SOURCE DATA section start
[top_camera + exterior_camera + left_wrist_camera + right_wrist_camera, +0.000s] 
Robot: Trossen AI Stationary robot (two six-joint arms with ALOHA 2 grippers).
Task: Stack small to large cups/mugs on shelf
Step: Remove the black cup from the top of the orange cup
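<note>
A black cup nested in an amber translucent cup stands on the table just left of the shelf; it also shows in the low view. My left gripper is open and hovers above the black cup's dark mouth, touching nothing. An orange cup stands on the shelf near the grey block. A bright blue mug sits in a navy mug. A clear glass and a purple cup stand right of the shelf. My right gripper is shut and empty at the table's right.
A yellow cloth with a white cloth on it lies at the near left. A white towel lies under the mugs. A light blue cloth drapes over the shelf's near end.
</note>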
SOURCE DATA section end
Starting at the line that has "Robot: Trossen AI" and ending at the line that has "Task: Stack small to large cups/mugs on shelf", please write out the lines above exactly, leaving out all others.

COMPLETED TASK:
Robot: Trossen AI Stationary robot (two six-joint arms with ALOHA 2 grippers).
Task: Stack small to large cups/mugs on shelf

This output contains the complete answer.